● WHAT IS REQUIRED
Count lines with "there" below; give only the number.
[INFORMATION GIVEN — start]
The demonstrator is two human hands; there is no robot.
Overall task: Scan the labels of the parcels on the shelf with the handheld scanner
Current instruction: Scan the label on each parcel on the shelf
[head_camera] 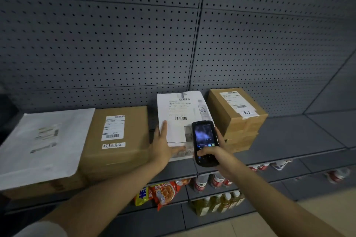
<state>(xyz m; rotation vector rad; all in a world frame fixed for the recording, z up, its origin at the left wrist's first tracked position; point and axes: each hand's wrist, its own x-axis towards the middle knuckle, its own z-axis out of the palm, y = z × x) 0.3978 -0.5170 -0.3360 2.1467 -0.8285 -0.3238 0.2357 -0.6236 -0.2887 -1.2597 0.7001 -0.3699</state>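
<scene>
**Scanning the white parcel, third in the row**

Grey pegboard wall point(115, 44) behind, grey metal shelf point(289, 140) in front, four parcels along it. Landmark: white parcel point(183, 109) at mid-shelf, label with two barcodes facing up. Just left of it, touching or nearly so, a brown carton point(123, 158) with a printed label and a handwritten strip; further left again, a flat white mailer point(44, 140) lying over another box. Just right of the white parcel, a small stack of brown boxes point(238, 121) with a label and a handwritten note on top. Below the white parcel, on lower tiers, snack packets point(163, 193) and bottled drinks point(217, 204).

Step in hand, by judgement: reading the white parcel's label, two parcels to its left apparently passed or pending, cannot tell which.

Left hand point(163, 144) flat and spread, fingers straight, pressing the white parcel's left edge and near corner to steady it. Right hand point(213, 152) wrapped around the handheld scanner point(205, 140), thumb on the lower keys, screen lit and facing up, head of the unit over the parcel's near right part, aimed toward the lower barcode. Both forearms stretched forward, nearly parallel.

Next move probably calls for a trigger press with the beam squarely on the barcode, then a shift right to the stacked brown boxes
</scene>
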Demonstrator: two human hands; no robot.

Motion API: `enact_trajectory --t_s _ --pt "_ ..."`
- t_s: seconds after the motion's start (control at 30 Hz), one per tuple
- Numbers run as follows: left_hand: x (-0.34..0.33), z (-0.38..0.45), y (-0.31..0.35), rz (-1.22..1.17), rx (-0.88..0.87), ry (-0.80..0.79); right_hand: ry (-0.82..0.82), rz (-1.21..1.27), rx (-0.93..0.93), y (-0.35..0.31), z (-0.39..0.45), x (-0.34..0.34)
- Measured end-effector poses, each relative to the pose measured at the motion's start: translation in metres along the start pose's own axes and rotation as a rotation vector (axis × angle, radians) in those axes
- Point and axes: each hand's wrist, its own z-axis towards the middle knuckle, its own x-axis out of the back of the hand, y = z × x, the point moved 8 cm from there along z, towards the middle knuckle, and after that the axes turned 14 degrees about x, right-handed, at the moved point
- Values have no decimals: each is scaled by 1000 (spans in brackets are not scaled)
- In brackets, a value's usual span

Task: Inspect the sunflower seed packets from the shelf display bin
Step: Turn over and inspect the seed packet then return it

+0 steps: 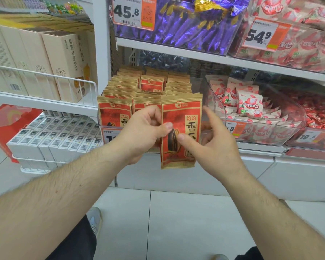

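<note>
Packet (180,132) lifted before the bin (109,128)
We pinch it with left hand (141,136) and right hand (212,139), keeping it flat to read

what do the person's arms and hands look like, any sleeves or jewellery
Both forearms are bare right up to the frame edge, with visible hair and no sleeves in view. The left hand and right hand wear no gloves, and no rings, watch or wristband show.

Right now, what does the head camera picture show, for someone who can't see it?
Both hands hold one red sunflower seed packet in front of a shelf bin full of matching packets: left hand, right hand. Purple sweets and pink-and-white candy packs fill neighbouring bins.
</note>
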Motion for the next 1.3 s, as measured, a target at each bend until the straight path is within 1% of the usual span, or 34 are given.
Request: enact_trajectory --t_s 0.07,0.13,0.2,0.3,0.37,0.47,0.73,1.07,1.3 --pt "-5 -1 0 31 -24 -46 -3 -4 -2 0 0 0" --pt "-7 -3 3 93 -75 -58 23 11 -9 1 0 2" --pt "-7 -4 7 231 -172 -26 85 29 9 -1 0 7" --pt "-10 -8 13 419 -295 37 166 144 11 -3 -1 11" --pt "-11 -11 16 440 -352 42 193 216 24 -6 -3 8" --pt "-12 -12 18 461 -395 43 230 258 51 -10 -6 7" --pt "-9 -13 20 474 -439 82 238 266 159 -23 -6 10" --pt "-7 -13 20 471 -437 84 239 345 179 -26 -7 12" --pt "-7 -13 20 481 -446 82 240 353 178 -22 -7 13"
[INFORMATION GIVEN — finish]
● ANSWER FOR THIS EXERCISE
2